• Exercise requirements
In the material below, find all lines with the string "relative" and copy them.

[[ Recorded information, beginning ]]

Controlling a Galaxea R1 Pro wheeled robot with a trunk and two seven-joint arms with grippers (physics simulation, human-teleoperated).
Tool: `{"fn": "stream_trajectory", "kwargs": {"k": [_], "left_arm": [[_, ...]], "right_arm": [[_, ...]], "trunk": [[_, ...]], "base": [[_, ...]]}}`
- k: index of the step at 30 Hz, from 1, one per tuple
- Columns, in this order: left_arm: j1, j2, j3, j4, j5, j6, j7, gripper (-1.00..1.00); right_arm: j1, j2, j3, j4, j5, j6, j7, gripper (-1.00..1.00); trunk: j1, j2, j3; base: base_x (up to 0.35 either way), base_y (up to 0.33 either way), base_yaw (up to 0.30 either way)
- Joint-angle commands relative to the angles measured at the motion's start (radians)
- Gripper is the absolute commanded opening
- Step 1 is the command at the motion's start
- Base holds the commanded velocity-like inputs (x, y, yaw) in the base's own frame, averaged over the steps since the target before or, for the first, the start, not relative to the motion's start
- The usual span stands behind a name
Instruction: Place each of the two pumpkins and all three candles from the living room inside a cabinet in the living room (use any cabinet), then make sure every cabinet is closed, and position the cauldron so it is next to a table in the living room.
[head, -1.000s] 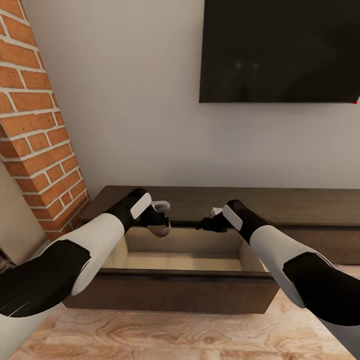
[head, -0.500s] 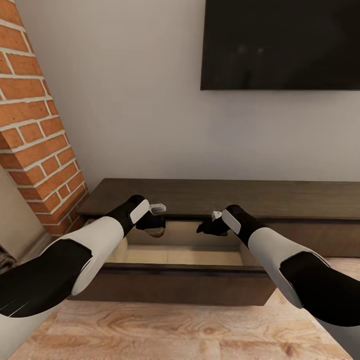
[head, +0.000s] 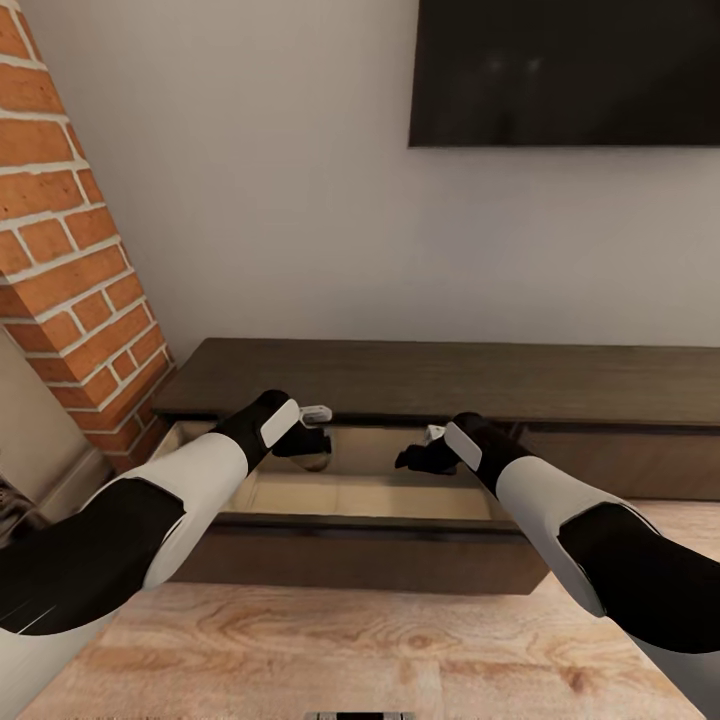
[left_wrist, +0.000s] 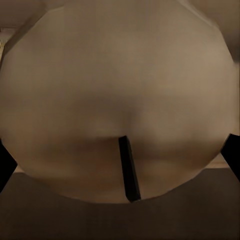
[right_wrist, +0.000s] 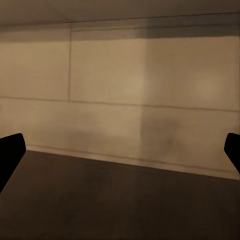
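A long, low dark-brown cabinet (head: 440, 380) is seen against a pale wall, its left drawer (head: 360, 500) pulled open, showing a pale beige inside. The left gripper (head: 312, 452) is held over the drawer, closed around a rounded beige-grey candle (left_wrist: 120, 95). The right gripper (head: 415, 458) is held over the same drawer, spread wide and empty. A brick fireplace (head: 70, 250) stands at the left.

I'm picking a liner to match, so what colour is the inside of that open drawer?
Pale beige inside the drawer, against the dark brown cabinet; the head view shows it best.
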Motion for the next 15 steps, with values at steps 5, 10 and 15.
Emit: {"fn": "stream_trajectory", "kwargs": {"k": [5,10,15], "left_arm": [[-0.001,-0.001,-0.006,-0.001,0.011,0.004,0.007,-1.0],[0.0,-0.001,-0.006,-0.001,0.011,0.006,0.008,-1.0],[-0.001,-0.001,-0.007,-0.001,0.011,0.008,0.008,-1.0]], "right_arm": [[-0.001,0.0,0.006,0.002,-0.004,0.003,-0.001,1.0],[-0.001,0.0,0.006,0.002,-0.004,0.003,-0.001,1.0],[-0.001,0.0,0.006,0.002,-0.004,0.003,-0.001,1.0]], "trunk": [[0.0,0.0,-0.009],[0.0,0.0,-0.016],[0.0,0.0,-0.019]], "base": [[0.0,0.0,0.061],[0.031,0.0,0.059],[0.126,0.0,0.017]]}}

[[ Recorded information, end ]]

• Answer box
- Joint-angle commands relative to the angles measured at the motion's start (radians)
- Base holds the commanded velocity-like inputs (x, y, yaw) in the base's own frame, averaged over the steps since the target before or, for the first, the start, not relative to the motion's start

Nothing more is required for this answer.